Die Wörter für „Milch“ sind in vielen europäischen Sprachen miteinander verwandt. Aber nicht in allen.
Die Debatte ums (Wiener) Blut haben wir kaum überstanden, da dräut schon der nächste liquide Diskurs – über eine Flüssigkeit, die man mit demselben Recht als „besonderen Saft“ bezeichnen könnte: die Milch. Die niederösterreichische Molkerei liefert seit zirka drei Wochen Vollmilchpackungen, die sowohl deutsch als auch türkisch – u.a. mit dem türkischen Wort für Milch: „süt“ – bedruckt sind.

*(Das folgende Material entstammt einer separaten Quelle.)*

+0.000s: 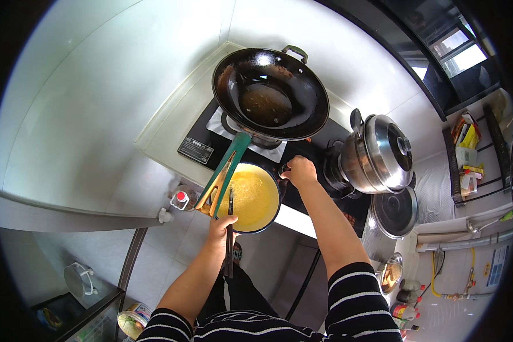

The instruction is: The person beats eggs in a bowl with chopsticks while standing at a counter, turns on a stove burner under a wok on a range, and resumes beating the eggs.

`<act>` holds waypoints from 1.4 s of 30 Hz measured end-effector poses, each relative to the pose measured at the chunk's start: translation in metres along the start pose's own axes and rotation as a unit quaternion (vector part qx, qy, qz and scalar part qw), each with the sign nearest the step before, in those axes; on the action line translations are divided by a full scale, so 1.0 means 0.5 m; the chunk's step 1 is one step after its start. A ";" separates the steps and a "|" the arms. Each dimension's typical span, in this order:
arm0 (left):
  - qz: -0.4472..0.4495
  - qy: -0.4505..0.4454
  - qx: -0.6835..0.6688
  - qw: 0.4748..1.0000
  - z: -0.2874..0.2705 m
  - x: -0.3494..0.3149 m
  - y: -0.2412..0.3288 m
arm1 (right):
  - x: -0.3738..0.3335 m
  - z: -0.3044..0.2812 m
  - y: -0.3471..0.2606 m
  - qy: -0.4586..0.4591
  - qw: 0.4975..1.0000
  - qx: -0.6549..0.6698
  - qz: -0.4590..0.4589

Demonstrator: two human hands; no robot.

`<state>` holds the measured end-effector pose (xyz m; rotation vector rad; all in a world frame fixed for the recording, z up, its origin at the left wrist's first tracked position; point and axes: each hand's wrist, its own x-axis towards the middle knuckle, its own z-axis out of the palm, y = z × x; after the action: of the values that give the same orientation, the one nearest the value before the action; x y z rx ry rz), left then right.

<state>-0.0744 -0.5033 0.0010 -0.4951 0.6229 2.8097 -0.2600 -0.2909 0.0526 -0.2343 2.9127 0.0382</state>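
Observation:
My left hand point(221, 229) is closed on the rim of a pale, dark-rimmed bowl point(275, 196) and on a pair of dark chopsticks point(229, 251). Frothy yellow liquid, like beaten egg point(249, 196), fills much of the bowl. My right hand point(300, 172) reaches to the stove's front edge, its fingers pinched around a dark control knob point(283, 170). Beyond both hands a black wok point(268, 102) stands on the left burner, with a little brownish liquid at its bottom. Its green and wooden long handle point(225, 174) points toward me, just left of the bowl.
A lidded steel pot point(376, 154) occupies the right burner of the black stove point(202, 137). Beside it lies a round dark lid point(394, 212). A red-capped bottle point(182, 198) stands left of the stove. Further right are a dish of food point(390, 275) and several bottles point(404, 312).

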 end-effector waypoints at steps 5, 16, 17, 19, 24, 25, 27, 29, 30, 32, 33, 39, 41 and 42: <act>0.006 -0.014 -0.009 1.000 0.019 -0.012 0.010 | -0.004 -0.004 -0.003 0.006 1.000 0.005 0.005; 0.020 -0.010 -0.016 1.000 0.047 -0.019 0.024 | -0.020 -0.018 -0.019 0.011 1.000 -0.013 -0.001; 0.006 0.003 -0.004 1.000 0.031 -0.011 0.016 | -0.019 -0.014 -0.015 0.018 0.999 -0.036 -0.011; 0.009 0.008 0.006 1.000 0.021 -0.002 0.007 | -0.020 -0.012 -0.014 0.022 0.999 -0.034 -0.007; -0.011 0.031 0.083 0.996 -0.020 0.022 0.007 | -0.018 -0.001 -0.002 0.048 0.998 -0.033 -0.028; 0.001 0.026 0.072 0.997 -0.013 0.020 0.011 | -0.018 0.005 -0.001 0.062 0.997 -0.020 -0.033; 0.019 0.011 0.062 0.998 0.012 0.010 0.021 | -0.029 0.008 0.003 0.081 0.996 -0.007 -0.027; 0.042 -0.027 0.038 0.998 0.023 0.007 0.018 | -0.042 0.014 -0.001 0.108 0.994 -0.001 -0.026; 0.038 -0.025 0.039 0.998 0.029 0.002 0.017 | -0.046 0.020 -0.002 0.123 0.992 0.003 -0.024; 0.031 -0.023 0.040 0.998 0.037 -0.005 0.008 | -0.046 0.047 0.011 0.151 0.988 0.000 -0.034; 0.033 -0.048 0.049 0.997 0.037 -0.004 0.005 | -0.042 0.057 0.018 0.170 0.985 0.013 -0.034; 0.054 -0.054 0.109 0.991 0.032 -0.034 -0.016 | -0.043 0.067 0.011 0.181 0.979 0.096 0.014; 0.061 -0.045 0.115 0.990 0.036 -0.054 -0.022 | -0.050 0.055 0.005 0.154 0.981 0.114 0.038; 0.055 -0.040 0.114 0.991 0.036 -0.065 -0.025 | -0.061 0.054 0.001 0.173 0.979 0.103 0.039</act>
<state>-0.0460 -0.4887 0.0238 -0.3120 0.9664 2.7929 -0.2247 -0.2844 0.0328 -0.1002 3.2376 -0.3233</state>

Obwohl die NÖM damit nur türkische Geschäfte beliefert, haben sich schon Menschen gefunden, die das anstößig finden: In der NÖM-Zentrale in Baden bei Wien sind zahlreiche Protestanrufe und -mails eingegangen. Immerhin hat die FPÖ sich noch nicht zu Wort gemeldet, um die Milch zu verteidigen: Über die Verbindung Muttermilch ließen sich womöglich, so paradox das klingen mag, patriotische Instinkte wecken.
Natürlich, der Wiener ist es gewohnt, dass seine Milch nicht immer „Milch“ heißt. Er bestellt sich in Frankreich, wohl wissend, dass man dort nicht „Melange“ sagt, z.B. einen „café au lait“ und in Italien einen „caffè e latte“. In England staunt er darüber, dass dort „latte“ nicht für „Milch“ steht, sondern – quasi Pars pro Toto – für „Milchkaffee“, auch dort das Bobo-Getränk par excellence. Diese Wörter stammen alle vom lateinischen „lac“ ab, das mit dem altgriechischen „gala“ verwandt ist, von dem sich immerhin eine viel größere Heimat ableitet: die „Galaxie“, die Milchstraße.
Das tschechische „mléko“ und das kroatische „mlijeka“ sind dem deutschen „Milch“ offensichtlich verwandt, aber auch das tocharische „malkwer“ (Tocharisch wurde vor ca. 1500 Jahren in China gesprochen!). Die meisten Sprachforscher vermuten, dass der gemeinsame Ursprung ein indogermanisches Wort für „melken“ war.
Stammen „lac“ und „gala“ von derselben Wurzel? Das etymologische Wörterbuch „Kluge“ schreibt, die Wörter seien „zumindest nicht unähnlich“. „Dem lautlich und morphologisch ganz undurchsichtigen Befund nach zu urteilen, ist nicht ausgeschlossen, dass sehr alte Entlehnungen vorliegen, die im Fall des Germanischen, Keltischen, Slawischen und Tocharischen an das Wort für ,melken‘ lautlich angeschlossen worden sind.“ Andere keltische Wörter für Milch (z.B. irisch „bainne“) leiten sich aber von einem Wort für „Tropfen“ ab.
Irreführen kann das ungarische Wort für Milch. Es heißt „téj“, das ist ein ganz anderer Wortstamm: Ungarisch gehört nicht zur indogermanischen, sondern zur uralischen Sprachfamilie. Im Kasachischen, das wie Türkisch zur Familie der Turksprachen zählt, heißt die Milch „cüt“. Wie wichtig die Milch in der türkischen Kultur ist, zeigt das türkische Wort für „Blutsbruder“: „Süt kardeşler“ heißt eigentlich „Milchbrüder“. Es zählt also nicht die genetische Abstammung, sondern das gemeinsame Aufwachsen, symbolisiert durch das Gesäugtwerden.
Das arabische Wort für Milch ist „halib“, verwandt mit dem hebräischen „halav“. Das seltenere „laban“ bedeutet in manchen Ländern „Milch“ und anderswo „saure Milch“. Es mag Hobby-Etymologen an das deutsche Wort „Lab“ für „geronnene Milch“ erinnern – seriöse Arabisten wollen aber keine Verwandtschaft diagnostizieren.